とはいえ、他に治療方法がない進行性の疾患においては、時間の経過は疾患の進行に直結するリスクとなります。
一刻も早く患者さんに新しい治療を届けたい一方で、通常以上の慎重さが求められるというジレンマも、再生医療開発の困難な一面となっています。
工業化の困難さ
細胞はとても繊細です。培養には匠の技が必要なものもあります。これは裏返せば、製造方法を変更することが困難ということでもあります。
研究段階ではラボスケールで製造していたものが、臨床試験ではパイロットスケールになり、製品化ではラージスケールに移行するという医薬品の製造プロセスの拡大と同様の手法が適用できない場合があります。
特に自家細胞製造では、工業化に置いてスケールアップという概念がない場合もあります。
また、培養方法を変更することで、期待した細胞の性質が変わってしまうこともあり、製造方法の変更は大きなリスクを伴います。

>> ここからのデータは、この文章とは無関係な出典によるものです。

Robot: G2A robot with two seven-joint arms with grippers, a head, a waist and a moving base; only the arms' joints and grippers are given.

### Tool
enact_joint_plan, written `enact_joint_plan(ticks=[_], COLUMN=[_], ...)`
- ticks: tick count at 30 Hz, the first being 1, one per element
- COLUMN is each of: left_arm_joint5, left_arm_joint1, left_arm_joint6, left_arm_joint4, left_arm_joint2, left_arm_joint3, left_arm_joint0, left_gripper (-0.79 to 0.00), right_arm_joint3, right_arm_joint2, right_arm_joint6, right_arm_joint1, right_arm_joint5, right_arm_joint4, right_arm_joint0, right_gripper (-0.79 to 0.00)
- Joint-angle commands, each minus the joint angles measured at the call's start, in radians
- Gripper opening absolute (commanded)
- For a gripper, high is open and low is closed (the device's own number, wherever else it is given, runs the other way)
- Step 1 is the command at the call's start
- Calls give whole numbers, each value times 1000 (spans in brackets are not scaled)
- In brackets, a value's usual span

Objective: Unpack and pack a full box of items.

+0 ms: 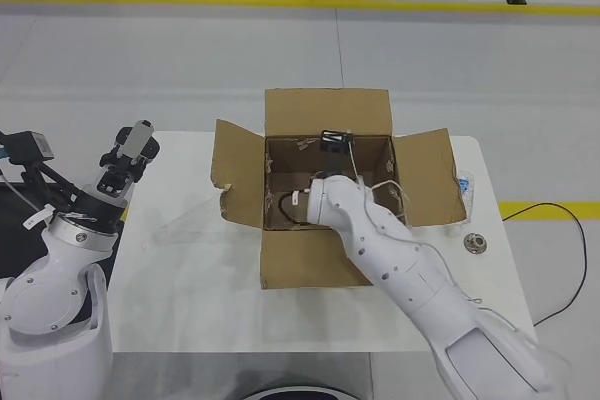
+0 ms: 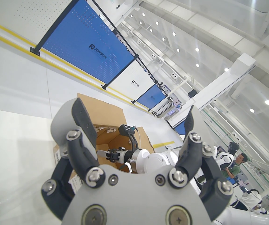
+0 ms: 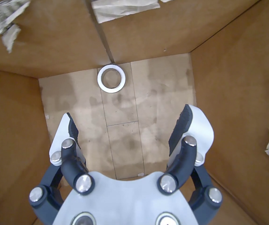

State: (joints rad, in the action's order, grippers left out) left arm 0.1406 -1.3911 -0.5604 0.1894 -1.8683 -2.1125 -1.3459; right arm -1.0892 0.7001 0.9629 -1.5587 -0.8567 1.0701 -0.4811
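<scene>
The right tool (image 3: pixel 128 120) is hanging released inside the cardboard box (image 3: pixel 230 59), its two white fingers with rough black pads (image 3: pixel 183 122) spread wide and gripping nothing. Just ahead of its fingertips a smooth white ring (image 3: pixel 111 78) is lying flat on the pale, scuffed floor of the box, touching the wall the tool is facing, where a vertical seam is running down. Torn grey paper tape (image 3: pixel 125 5) is clinging to that wall higher up (more shreds are curling off the neighbouring walls, cut off at the edges). From above, the right arm is covering its tool and most of the box's inside, and the brown flaps are lying open over the white desk (image 1: pixel 200 290). The left tool (image 2: pixel 134 111) is hovering well apart from the box, tilted upward, its curved fingers parted and empty. On the side of the box away from it, a small clear packet (image 1: pixel 463 185) and a round metal part (image 1: pixel 474 242) are resting on the desk, too small to make out.
</scene>
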Motion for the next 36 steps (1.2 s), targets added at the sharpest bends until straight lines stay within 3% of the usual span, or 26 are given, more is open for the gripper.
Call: enact_joint_plan(ticks=[1,4,7,20,36], left_arm_joint5=[0,0,0,0,0], left_arm_joint1=[0,0,0,0,0], left_arm_joint6=[0,0,0,0,0], left_arm_joint4=[0,0,0,0,0], left_arm_joint2=[0,0,0,0,0], left_arm_joint3=[0,0,0,0,0], left_arm_joint0=[0,0,0,0,0], left_gripper=[0,0,0,0,0], right_arm_joint3=[41,101,150,289,458], right_arm_joint2=[-1,-4,-8,-1,88], right_arm_joint6=[-18,-42,-63,-208,-496], right_arm_joint1=[-14,-38,-61,-145,-237], right_arm_joint5=[-18,-43,-63,-148,-156], right_arm_joint4=[-16,-44,-71,-170,-336], right_arm_joint0=[14,34,51,71,86], right_gripper=[-228,-283,-397,-400,-397])
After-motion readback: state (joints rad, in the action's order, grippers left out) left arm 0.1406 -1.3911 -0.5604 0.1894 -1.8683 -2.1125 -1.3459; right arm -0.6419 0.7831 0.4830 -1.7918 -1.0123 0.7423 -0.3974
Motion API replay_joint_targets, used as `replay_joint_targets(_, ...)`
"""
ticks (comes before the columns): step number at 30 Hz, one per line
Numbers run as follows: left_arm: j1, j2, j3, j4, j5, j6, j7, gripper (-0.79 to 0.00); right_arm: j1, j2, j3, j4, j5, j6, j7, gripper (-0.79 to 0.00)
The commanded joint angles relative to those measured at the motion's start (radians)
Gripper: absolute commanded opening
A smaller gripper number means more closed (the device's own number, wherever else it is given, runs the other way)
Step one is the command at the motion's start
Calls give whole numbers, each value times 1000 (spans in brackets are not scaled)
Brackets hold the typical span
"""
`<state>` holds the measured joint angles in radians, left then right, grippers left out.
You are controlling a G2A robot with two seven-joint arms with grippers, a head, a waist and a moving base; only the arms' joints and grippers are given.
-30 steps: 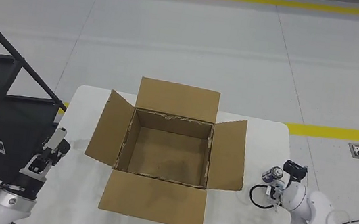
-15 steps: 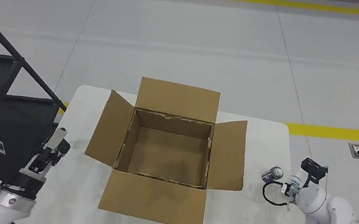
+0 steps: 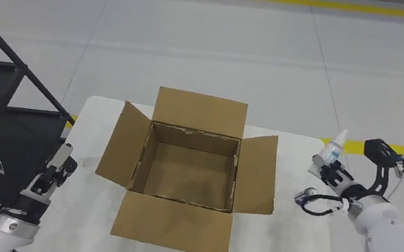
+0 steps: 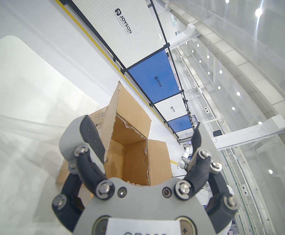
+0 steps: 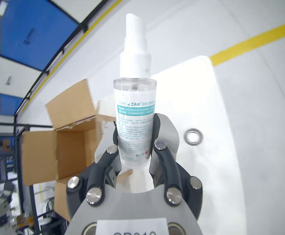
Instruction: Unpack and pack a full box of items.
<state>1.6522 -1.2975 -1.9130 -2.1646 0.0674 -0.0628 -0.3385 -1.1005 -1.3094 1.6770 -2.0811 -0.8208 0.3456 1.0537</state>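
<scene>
Right wrist view: right claw point(image 5: 135, 127) pinching clear spray bottle point(image 5: 135, 100) (white nozzle, printed label); left claw point(image 4: 143, 130) spread

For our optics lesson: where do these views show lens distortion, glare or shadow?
Left wrist view: ceiling lights flare, beams bow behind the open left end effector. Right wrist view: yellow floor line curves; table glares beside the bottle. Top view: soft shadow inside the box.
</scene>
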Motion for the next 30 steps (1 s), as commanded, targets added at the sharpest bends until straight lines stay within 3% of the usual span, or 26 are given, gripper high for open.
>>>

薬事法が改正され薬機法になり、再生医療等製品の条件・期限付き承認制度が導入され、一般的には、開発企業の負担が減ったと思われることが多いですが、開発の現場では、むしろ負担は増え、複雑さが増しています。
> 再生医療コラム:再生医療に関する法律 その1(別ウインドウで開きます)
それは、「全部一度にやらないといけないから」です。
非臨床試験の後、臨床試験1試験で申請する場合もあることから、通常であれば、ステップワイズに進められる試験、検討を一度に立ち上げ、いきなり産業化に耐える状態に持っていくことを求められるようになりました。

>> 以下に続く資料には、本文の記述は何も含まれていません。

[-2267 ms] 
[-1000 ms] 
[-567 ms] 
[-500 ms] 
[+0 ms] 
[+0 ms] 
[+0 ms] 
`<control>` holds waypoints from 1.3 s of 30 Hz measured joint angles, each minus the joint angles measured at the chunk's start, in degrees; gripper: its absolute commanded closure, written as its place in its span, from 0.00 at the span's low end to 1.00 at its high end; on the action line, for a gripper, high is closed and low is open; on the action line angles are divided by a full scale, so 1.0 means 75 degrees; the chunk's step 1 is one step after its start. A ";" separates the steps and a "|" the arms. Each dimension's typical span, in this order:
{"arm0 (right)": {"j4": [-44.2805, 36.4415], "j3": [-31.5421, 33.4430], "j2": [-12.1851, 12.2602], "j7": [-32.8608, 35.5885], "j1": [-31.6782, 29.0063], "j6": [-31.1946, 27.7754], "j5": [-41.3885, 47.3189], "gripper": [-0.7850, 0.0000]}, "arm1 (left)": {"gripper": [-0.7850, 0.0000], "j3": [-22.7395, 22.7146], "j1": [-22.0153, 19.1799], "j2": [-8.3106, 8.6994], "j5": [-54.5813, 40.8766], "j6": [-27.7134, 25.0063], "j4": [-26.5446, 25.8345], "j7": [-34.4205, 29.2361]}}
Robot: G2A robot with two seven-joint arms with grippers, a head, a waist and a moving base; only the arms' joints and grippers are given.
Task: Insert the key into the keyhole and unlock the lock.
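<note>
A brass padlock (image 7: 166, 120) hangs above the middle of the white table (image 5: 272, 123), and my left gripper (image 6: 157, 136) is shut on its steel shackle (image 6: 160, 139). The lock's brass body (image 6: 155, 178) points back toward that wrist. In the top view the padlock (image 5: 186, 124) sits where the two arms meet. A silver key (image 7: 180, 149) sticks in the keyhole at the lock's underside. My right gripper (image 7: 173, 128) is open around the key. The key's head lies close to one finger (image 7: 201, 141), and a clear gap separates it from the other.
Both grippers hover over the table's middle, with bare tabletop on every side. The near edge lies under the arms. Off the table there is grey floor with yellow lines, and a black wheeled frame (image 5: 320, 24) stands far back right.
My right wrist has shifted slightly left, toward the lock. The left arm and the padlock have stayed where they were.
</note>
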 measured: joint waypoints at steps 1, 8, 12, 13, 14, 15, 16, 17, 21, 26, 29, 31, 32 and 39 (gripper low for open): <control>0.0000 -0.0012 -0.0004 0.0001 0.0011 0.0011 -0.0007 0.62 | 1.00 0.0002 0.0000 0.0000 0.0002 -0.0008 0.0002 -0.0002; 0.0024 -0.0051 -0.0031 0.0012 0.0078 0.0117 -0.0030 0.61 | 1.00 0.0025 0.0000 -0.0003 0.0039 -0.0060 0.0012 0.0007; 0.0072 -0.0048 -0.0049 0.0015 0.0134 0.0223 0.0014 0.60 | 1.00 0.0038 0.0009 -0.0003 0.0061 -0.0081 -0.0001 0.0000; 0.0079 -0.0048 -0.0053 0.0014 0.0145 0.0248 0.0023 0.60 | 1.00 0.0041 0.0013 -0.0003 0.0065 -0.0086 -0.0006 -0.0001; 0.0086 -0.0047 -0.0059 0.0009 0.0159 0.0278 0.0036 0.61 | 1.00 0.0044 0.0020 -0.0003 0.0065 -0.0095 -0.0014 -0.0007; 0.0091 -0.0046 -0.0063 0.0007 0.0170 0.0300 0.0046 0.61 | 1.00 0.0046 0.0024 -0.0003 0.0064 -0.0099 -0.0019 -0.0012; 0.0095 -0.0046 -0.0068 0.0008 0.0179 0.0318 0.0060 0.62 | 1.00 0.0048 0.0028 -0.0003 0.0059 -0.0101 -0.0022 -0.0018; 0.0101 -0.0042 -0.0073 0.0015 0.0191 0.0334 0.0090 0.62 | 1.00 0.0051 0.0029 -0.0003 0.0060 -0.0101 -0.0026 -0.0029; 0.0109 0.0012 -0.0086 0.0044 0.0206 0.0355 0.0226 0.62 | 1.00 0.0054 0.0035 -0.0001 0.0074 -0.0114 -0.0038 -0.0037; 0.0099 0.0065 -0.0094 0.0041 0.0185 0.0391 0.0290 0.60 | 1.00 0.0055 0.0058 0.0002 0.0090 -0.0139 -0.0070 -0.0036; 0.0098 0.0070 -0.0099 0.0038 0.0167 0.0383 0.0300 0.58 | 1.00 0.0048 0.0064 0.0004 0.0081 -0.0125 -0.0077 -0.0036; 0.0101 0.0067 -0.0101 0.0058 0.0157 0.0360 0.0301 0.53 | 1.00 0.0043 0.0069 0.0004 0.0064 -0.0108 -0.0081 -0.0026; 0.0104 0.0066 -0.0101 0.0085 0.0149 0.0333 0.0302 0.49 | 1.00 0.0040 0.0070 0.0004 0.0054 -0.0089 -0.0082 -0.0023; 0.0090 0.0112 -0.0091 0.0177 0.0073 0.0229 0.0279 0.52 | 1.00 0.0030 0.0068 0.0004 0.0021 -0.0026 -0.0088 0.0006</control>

開発側には、これまで以上にマネジメント力が求められています。
再生医療への期待と現実のギャップ
テレビや新聞で再生医療のニュースが取り上げられると、今にも病気が治るのではないかと、患者さんやご家族の期待は膨らみます。
場合によっては、期待を煽るようなセンセーショナルな伝え方をするメディアもあります。
しかし、再生医療も万能ではなく、治療効果や適用できる患者さんには限界や制限があります。
こうした、正しい情報により社会の理解を得ることが今後ますます求められます。
当グループの取り組み
当社では社員全員が、高橋先生から直接、再生医療開発に関するレクチャーを受講する機会を設定、またより詳しい内容についての理解を深める再生医療スペシャリスト認定取得の推進など、再生医療等製品に関わる者として常に最新の情報の取得に努めています。
業界の最先端を走る高橋先生のご協力のもと、当グループはこれからも再生医療開発に特化したCROとしてお客様の開発をサポートしてまいります。